> **Task objective**:
Extract, from the records beneath this instruction, each line that contains the word "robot".

> **Data to process**:

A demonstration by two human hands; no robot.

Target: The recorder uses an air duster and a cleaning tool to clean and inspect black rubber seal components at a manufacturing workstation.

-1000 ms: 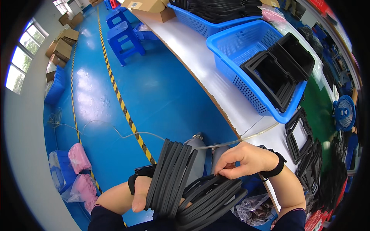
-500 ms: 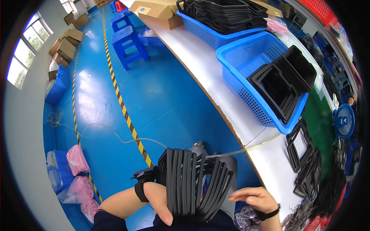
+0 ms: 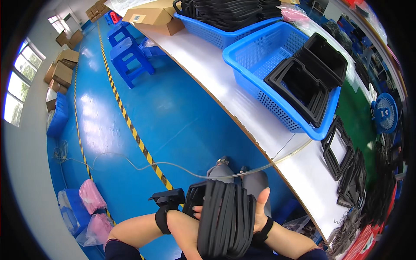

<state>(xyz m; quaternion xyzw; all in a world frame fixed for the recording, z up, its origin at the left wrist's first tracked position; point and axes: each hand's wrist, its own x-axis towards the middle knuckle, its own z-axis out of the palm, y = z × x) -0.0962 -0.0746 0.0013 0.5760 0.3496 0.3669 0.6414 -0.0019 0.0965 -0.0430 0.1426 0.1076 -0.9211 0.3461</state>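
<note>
A stack of black rectangular frames stands on edge, close together, in front of my body. My left hand is closed on the stack from the left, with fingertips showing through the openings and the rest hidden by the frames. On the stack's right end presses my right hand, thumb pointing up and the other fingers hidden behind the frames. A black strap with a small black device is on my left wrist. To the right, more black frames lie in a blue perforated basket on the white table.
A second blue basket piled with black frames and a cardboard box stand farther along. Loose frames lie right of the blue basket. A clear hose crosses the floor to the table. Blue stools stand at the far left.
My right hand has moved left from beside the frames onto the stack's right end. The fanned frames are now pressed closer together and have shifted slightly. The view has moved a little.
</note>
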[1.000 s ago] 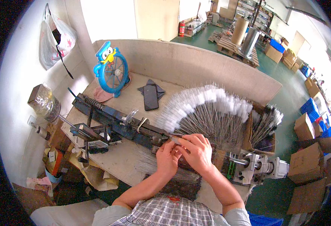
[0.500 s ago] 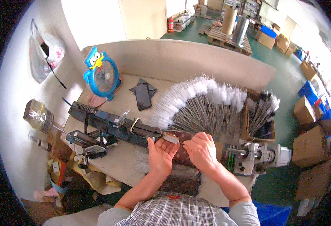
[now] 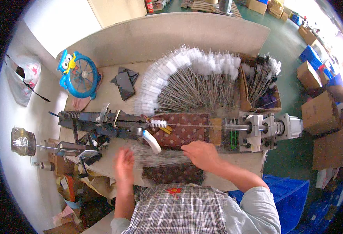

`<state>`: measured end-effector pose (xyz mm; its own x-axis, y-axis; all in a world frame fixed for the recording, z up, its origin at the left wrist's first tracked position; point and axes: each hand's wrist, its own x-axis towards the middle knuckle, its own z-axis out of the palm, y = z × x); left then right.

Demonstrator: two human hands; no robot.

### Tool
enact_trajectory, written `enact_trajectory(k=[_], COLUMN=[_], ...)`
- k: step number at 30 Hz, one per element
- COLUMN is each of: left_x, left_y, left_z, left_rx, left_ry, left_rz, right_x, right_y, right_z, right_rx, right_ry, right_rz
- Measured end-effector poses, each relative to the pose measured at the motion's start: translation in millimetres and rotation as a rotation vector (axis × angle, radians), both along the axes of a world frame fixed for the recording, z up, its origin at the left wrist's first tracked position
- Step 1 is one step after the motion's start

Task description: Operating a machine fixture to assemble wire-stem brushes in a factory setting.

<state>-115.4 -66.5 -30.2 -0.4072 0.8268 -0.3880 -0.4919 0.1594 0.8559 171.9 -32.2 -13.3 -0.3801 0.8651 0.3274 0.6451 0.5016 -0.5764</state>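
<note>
My left hand (image 3: 124,163), blurred by motion, is raised left of a bundle of thin wires (image 3: 160,155) with its fingers up and apart and nothing seen in it. My right hand (image 3: 200,153) has its fingers bent together at the bundle's right end; what the fingertips hold, if anything, is hidden. Between the hands and the bench machine (image 3: 128,124) is a white curved lever (image 3: 152,142). A white bristle brush (image 3: 158,123) sits at the machine's end, its thin stem running right toward the metal spindle (image 3: 237,127). Yellow handles of a small tool (image 3: 166,129) lie beneath it.
Many white-tipped wire brushes (image 3: 202,85) fan out behind the machine, beside a carton (image 3: 263,105) of more brushes. A brown dotted cloth (image 3: 187,134) covers the middle. Back left are a phone (image 3: 124,85) and a blue duck-shaped fan (image 3: 80,74). A blue crate (image 3: 288,199) stands at right.
Both hands have left the machine's end and drawn apart: left hand leftward, right hand near the wires. The brush now shows stretched toward the spindle. The view has shifted.
</note>
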Motion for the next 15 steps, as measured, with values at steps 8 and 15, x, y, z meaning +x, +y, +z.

> **Expected output**:
A demonstration by two human hands; no robot.
Demonstrator: two human hands; no robot.

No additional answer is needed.